The most recent scientific advances in modelling microclimate at fine spatial resolution have already proposed to incorporate physiographic processes (e.g. cold-air pooling) generated by topographic features over few metres but these do not yet account for biophysical processes (e.g. buffering and decoupling) generated by canopy cover and the vertical structure of vegetation. For instance, the forest understory, depending on the level of canopy density, is well known for being relatively buffered from exterior climatic conditions (cf. cooler/warmer conditions during summer/winter time inside than outside a forest stand), especially so within ravine forests . Although this knowledge is pretty strong in the scientific literature, none have incorporated it in a process-based modelling approach to account for the buffering and decoupling capacities of forest ecosystems. Yet, we can now benefit from very-high-resolution (VHR) digital elevation model (DEM) as well as VHR digital canopy model (DCM) thanks to small-footprint light detection-and-ranging (LiDAR) technology, being airborne (figure above) or terrestrial LiDAR. In the meantime, temperature sensors have been miniaturized and popularized to the point that these tiny loggers are now widely used in field ecology to record in-situ temperature conditions (figure below). Thus the combined use of VHR DEM, VHR DCM and temperature loggers has never been so timely to model sub-canopy temperatures at fine spatial resolution (cf. figure below) and thus improve projections of the spatial redistribution of forest-dwelling species.

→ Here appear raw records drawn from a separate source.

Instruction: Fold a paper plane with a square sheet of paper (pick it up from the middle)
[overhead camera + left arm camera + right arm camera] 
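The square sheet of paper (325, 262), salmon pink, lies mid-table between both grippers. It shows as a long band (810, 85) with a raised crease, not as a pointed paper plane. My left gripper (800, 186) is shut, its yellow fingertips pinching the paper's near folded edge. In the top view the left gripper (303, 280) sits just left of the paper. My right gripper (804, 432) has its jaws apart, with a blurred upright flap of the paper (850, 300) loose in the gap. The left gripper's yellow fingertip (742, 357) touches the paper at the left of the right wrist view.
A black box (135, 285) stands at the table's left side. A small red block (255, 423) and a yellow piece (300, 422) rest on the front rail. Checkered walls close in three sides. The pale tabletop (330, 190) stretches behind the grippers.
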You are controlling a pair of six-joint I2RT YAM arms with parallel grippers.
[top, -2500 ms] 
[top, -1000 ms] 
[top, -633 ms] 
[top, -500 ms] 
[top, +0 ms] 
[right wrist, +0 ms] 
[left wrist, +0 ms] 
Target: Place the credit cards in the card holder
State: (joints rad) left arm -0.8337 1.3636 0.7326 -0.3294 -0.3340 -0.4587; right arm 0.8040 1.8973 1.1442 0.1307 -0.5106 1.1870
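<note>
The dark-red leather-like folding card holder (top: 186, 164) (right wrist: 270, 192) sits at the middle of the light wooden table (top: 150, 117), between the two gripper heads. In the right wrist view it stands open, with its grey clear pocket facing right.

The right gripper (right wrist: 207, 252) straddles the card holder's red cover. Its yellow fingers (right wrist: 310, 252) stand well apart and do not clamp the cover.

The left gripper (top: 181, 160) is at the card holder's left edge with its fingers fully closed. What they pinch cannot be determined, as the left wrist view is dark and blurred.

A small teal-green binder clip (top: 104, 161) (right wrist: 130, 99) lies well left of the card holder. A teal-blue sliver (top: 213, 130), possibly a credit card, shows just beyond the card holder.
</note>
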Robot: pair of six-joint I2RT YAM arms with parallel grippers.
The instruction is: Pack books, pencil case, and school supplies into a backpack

Picture of a iButton mounted at 5 cm above the ground to record temperature conditions every 2 hours. Copyright by Jonathan Lenoir (EDYSAN:

Here, we propose a spatially hierarchical downscaling framework combining a free-air temperature grid at 1 km resolution, a DEM at 25 m resolution and LiDAR data at 50 cm resolution with knowledge from the scientific literature to mechanistically model sub-canopy temperatures and account for microclimatic buffering and decoupling in SDMs. Finally, we provide a working agenda with future guidelines to better incorporate microclimate and microrefugia into SDMs. For instance, we recommend the use of well-designed networks of temperature loggers across large spatial extents to refine the parameters (retrieved from the scientific literature here) that we used here to mimic the buffering and decoupling processes of climatic microrefugia. The way we accounted for these key processes in our modelling framework is very simplistic but realistic and we hope that it can be used as a start to better account for microrefugia when projecting species redistribution under anthropogenic climate change.

Figure displaying free-air temperature at 25-m resolution and sub-canopy temperature at 50-cm resolution within the forest of Compiègne in northern France. Copyright by Tarek Hattab (EDYSAN:

By favouring in situ species persistence, climatic microrefugia will not only provide a safe haven for biodiversity but also ensure the long-term provision of regulating ecosystem services, thus changing our view of the consequences of climate change on living biota. Recognizing the ecological relevance of climatic microrefugia for species redistribution under anthropogenic climate change will open new avenues for adaptation management in conservation biology.